◆ WORK INSTRUCTION:
The answer is the line containing "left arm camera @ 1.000" plus every line after it to the end of the material, retyped exactly and without the pictures.

◆ INPUT DATA:
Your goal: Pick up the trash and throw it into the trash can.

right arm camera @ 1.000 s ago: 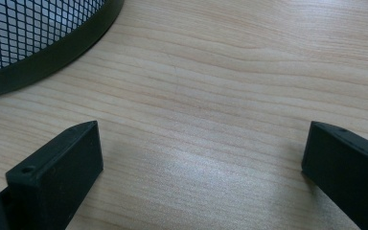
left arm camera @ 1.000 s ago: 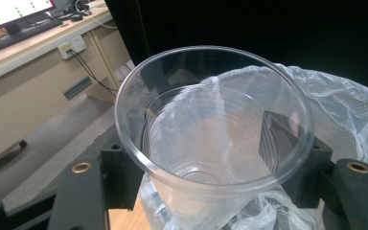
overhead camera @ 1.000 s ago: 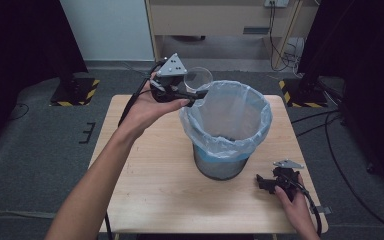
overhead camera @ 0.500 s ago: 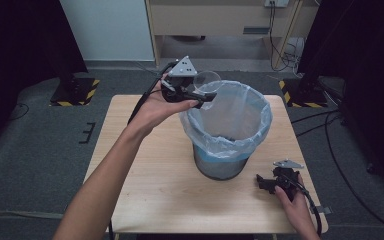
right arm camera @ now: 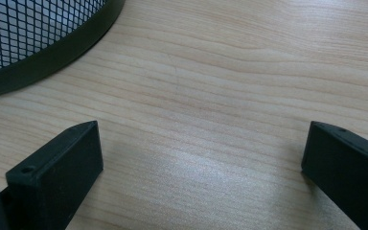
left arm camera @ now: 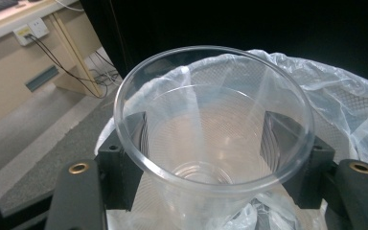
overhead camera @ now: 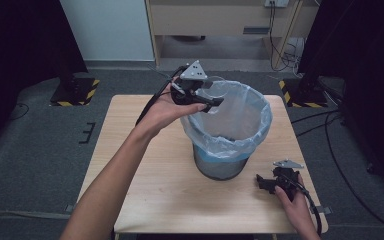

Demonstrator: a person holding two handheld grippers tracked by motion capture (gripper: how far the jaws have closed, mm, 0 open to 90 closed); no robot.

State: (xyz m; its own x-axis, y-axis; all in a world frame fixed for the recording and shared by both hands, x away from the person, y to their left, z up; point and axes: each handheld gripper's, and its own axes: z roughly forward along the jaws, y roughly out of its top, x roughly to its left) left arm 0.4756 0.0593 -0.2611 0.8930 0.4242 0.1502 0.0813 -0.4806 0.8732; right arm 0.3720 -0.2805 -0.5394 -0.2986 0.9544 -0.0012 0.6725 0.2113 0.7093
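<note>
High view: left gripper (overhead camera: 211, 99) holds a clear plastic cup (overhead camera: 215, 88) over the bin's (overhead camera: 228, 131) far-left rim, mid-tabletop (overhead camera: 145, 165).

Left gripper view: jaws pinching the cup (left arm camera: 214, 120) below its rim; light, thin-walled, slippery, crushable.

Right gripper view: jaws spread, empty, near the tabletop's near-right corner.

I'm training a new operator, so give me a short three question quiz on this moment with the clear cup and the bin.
1. True or false: the left gripper has its jaws closed on the clear plastic cup.
2. Where is the cup relative to the lined mesh bin: A) at the bin's far rim, B) on the wooden table, C) on the floor?
3. What stands between the right gripper jaws?

Key:
1. True.
2. A.
3. Nothing; they stand open over bare table beside the bin's base.
</note>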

◆ ANSWER BOX:
left arm camera @ 1.000 s ago: 
overhead camera @ 1.000 s ago: 
overhead camera @ 0.500 s ago: 
right arm camera @ now: 
left arm camera @ now: 
overhead camera @ now: 

Demonstrator: a person holding two handheld grippers tracked by motion capture (gripper: how far the jaws have closed, mm, 0 open to 90 closed); no robot.

State: (xyz m; its own x-axis, y-axis; all in a world frame fixed for the recording and shared by both hands, x away from the person, y to their left, z up; point and axes: each handheld gripper's, and its own axes: z roughly forward along the jaws, y roughly out of its top, x roughly to its left) left arm 0.4756 0.0593 -0.2611 0.8930 0.4242 0.1502 0.0813 -0.4806 0.8732; right arm 0.3720 -0.2805 -0.5394 -0.2986 0.9544 -0.0012 0.6725 0.2113 0.7093
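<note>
High view: left gripper (overhead camera: 211, 99) holds a clear plastic cup (overhead camera: 215, 88) over the bin's (overhead camera: 228, 131) far-left rim, mid-tabletop (overhead camera: 145, 165).

Left gripper view: jaws pinching the cup (left arm camera: 214, 120) below its rim; light, thin-walled, slippery, crushable.

Right gripper view: jaws spread, empty, near the tabletop's near-right corner.

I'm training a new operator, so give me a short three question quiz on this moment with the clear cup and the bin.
1. True or false: the left gripper has its jaws closed on the clear plastic cup.
2. Where is the cup relative to the lined mesh bin: A) at the bin's far rim, B) on the wooden table, C) on the floor?
3. What stands between the right gripper jaws?

Key:
1. True.
2. A.
3. Nothing; they stand open over bare table beside the bin's base.
</note>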

This exercise has now been finished.